Uso dell’articolo determinativo per l’indeterminativo
Un’altra singolarità del barese è che in dialetto usa spesso il determinativo per l’indeterminativo come nelle seguenti frasi: “Sanda Necòle, iàlze (la) mana tò” (San Nicola alza la tua mano), come se n’avèsse una sola: “màgghi-a accattà (u) palàzze” (mi comprerò (il) palazzo) invece di (un); “s’ha rrutte u vrazze” (si è rotto il braccio) al posto di (un) braccio. Degno di nota è l’uso dell’articolo determinativo come rafforzativo pleonastico, ad esempio, davanti agli aggettivi dimostrativi: “cudde, chèdde”.
Es.: “iè (u) cudde ca vènne le castàgne” (lett: è (il) quello che vende le castagne); “iè (la) chèdde de l’ùmmete” (è, a causa dell’umidità).
Va rimarcato che il Barese ricava dall’uso del determinativo per l’indeterminativo, una particolare efficacia espressiva in determinati momenti della conversazione, al pari dell’italiano, così come usa l’indeterminativo per il determinativo: ‘si vedeva un mare calmo’, al posto di ‘si vedeva il mare calmo’; “stà (nu) sole iòsce!” (c’è un sole oggi!); “stà (na) lune stasère!” (c’è una luna stasera!).

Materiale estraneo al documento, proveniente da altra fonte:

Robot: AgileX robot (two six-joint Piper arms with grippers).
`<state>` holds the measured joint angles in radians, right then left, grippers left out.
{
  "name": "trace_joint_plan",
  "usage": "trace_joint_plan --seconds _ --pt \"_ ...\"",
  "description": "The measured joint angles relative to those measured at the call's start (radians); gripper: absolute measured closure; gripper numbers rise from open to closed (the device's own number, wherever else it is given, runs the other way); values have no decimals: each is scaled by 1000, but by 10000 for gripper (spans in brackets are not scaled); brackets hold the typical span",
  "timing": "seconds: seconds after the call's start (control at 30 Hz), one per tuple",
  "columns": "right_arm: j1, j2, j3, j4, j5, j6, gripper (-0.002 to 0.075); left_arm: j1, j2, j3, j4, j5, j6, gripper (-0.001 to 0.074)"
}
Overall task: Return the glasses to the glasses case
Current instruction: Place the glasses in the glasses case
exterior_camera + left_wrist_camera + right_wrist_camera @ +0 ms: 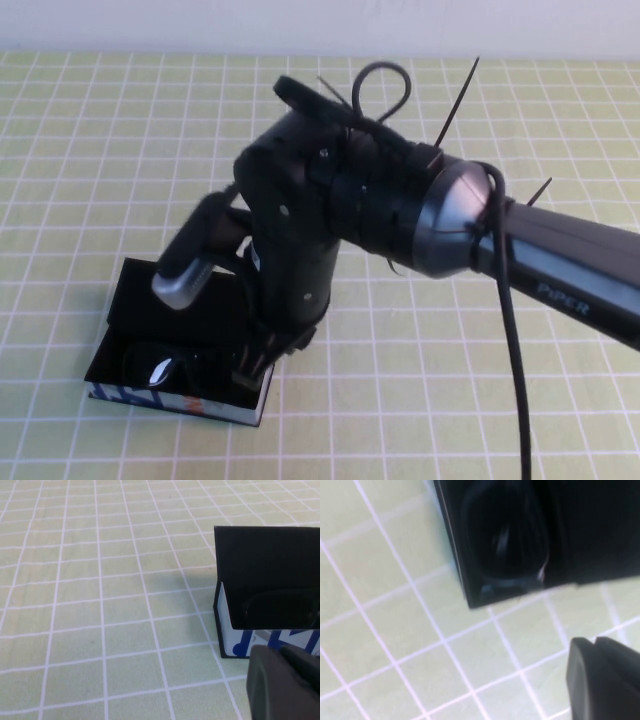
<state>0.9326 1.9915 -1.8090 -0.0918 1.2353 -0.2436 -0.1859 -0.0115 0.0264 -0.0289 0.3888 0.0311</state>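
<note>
the glasses (160, 368) lie lengthwise inside the open glasses case (125, 295); the right end effector (262, 362), pressed together and empty, hovers at the case's right end. left end effector (285, 685): cannot tell.

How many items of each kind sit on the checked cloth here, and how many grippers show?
Glasses case, black, lid open: 1
Glasses, dark, lying inside the case: 1
Right gripper, shut, at the case's right end: 1
Left gripper, beside the case's patterned side: 1
Total: 4
</note>
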Motion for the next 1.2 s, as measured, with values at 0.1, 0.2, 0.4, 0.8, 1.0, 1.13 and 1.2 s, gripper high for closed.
trace_joint_plan --seconds 0.1,0.2,0.4,0.8,1.0,1.13,1.2 --pt "-8 20 25 19 0 8 737 0 0 0 2 0 0 738" --pt "-9 38 27 29 -4 9 737 0 0 0 2 0 0 738" --pt "-9 78 29 57 -6 9 737 0 0 0 2 0 0 738" --pt "-9 97 32 66 -31 9 737 0 0 0 2 0 0 738" --pt "-9 97 32 76 -91 10 737 0 0 0 2 0 0 738" --pt "-9 100 32 78 -100 12 737 0 0 0 2 0 0 738" --pt "-9 106 32 78 -105 12 737 0 0 0 2 0 0 738"
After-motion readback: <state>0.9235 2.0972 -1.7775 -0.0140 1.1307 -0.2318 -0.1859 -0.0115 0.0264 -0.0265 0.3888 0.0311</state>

Questa forma dell’italiano, un po’ illogica, è usata anche nel dialetto barese: “cuss’òre iè (u) mì” (lett. quest’oro è (il) mio).
L’articolo (u) non viene richiesto se segue il sostantivo: “cusse iè iòre mì” (questo è oro mio), dove “mì” ha funzione di aggettivo possessivo. Il sostantivo fa “u mmì” (il mio) con due ‘emme’. Anche in caso di pronome possessivo, l’ (u) è richiesto in questa speciale costruzione: “u u-òre mì e u tu” (l’oro mio e il tuo); “u cappòtte tu iè bbèlle come u mì” o come “o mì” (il cappotto tuo è bello come (quanto) il mio).
Gli articoli indeterminativi
Gli articoli indeterminativi sono al singolare maschile «nu» (un, uno): “nu dìscete” (un dito); “nu spacche” (uno spacco); “nu pìcche de sale” (un poco di sale); ecc.
Al femminile singolare si usa con un solo articolo «na» (una): “na sègge” (una sedia); “na stòrie” (una storia); “na rose” (una rosa); ecc.
Quando «nu» e «na» precedono un nome che inizia per vocale, subiscono l’elisione di “u” e “a”: “n’assassìne” (un assassino); “n’òre” (un’ora); “n’armàdie” (un armadio). Se, «nu» e «na», precedono nomi al singolare maschili e femminili, che cominciano con vocale etimologica in funzione semiconsonantica, non si elidono: “nu uardaspàlle” (uno sciallino, una guardia del corpo); “na ièttatùre” (una iettatura).
«Nu» e «na», si usano anche per dare segno di rilievo all’oggetto: “tènghe na fame” (ho una fame -da lupo-); “tènghe nu delòre de dènde” (ho un -tremendo- dolor di dente).
La regola del modello di scrittura ha evidenziato che l’articolo indeterminativo singolare maschile «nu» si scrive sempre senz’accento, per distinguerlo dal pronome plurale di prima persona «nù» (noi): “nù velìme mangià” (noi vogliamo mangiare).
Articoli partitivo
L’articolo partitivo dell’italiano, generalmente, non s’identifica con quello barese.
Es.: Dammi dell’acqua!, il barese dirà: “damme l’àcque!”; “da chèdda cemenère ièsse (u) fume” (da quella ciminiera esce (del)fumo); “da la sgarràsse trase (u) vìinde” (dalla fessura entra (del) vento); “m’abbesògne (la) farìne” (mi serve (della) farina).
Il determinativo, quindi si usa come partitivo, mentre in alcuni plurali, viene sostituito dal termine “cèrte” (certo), in altri plurali, invece, il partitivo si può ottenere, non usando “cèrte”: “u àgghie vìste spasseggià che ccèrte crestiàne de nudde” (l’ho visto passeggiare con delle persone di poco conto); “u àve recevùte che ccèrte paròle” (l’ha accolto con delle brutte parole) oppure “nge ha dditte bbrutte paròle” (gli ha detto brutte parole). Nel precedente esempio abbiamo il senso partitivo con il non uso del determinativo e il non uso di “cèrte”.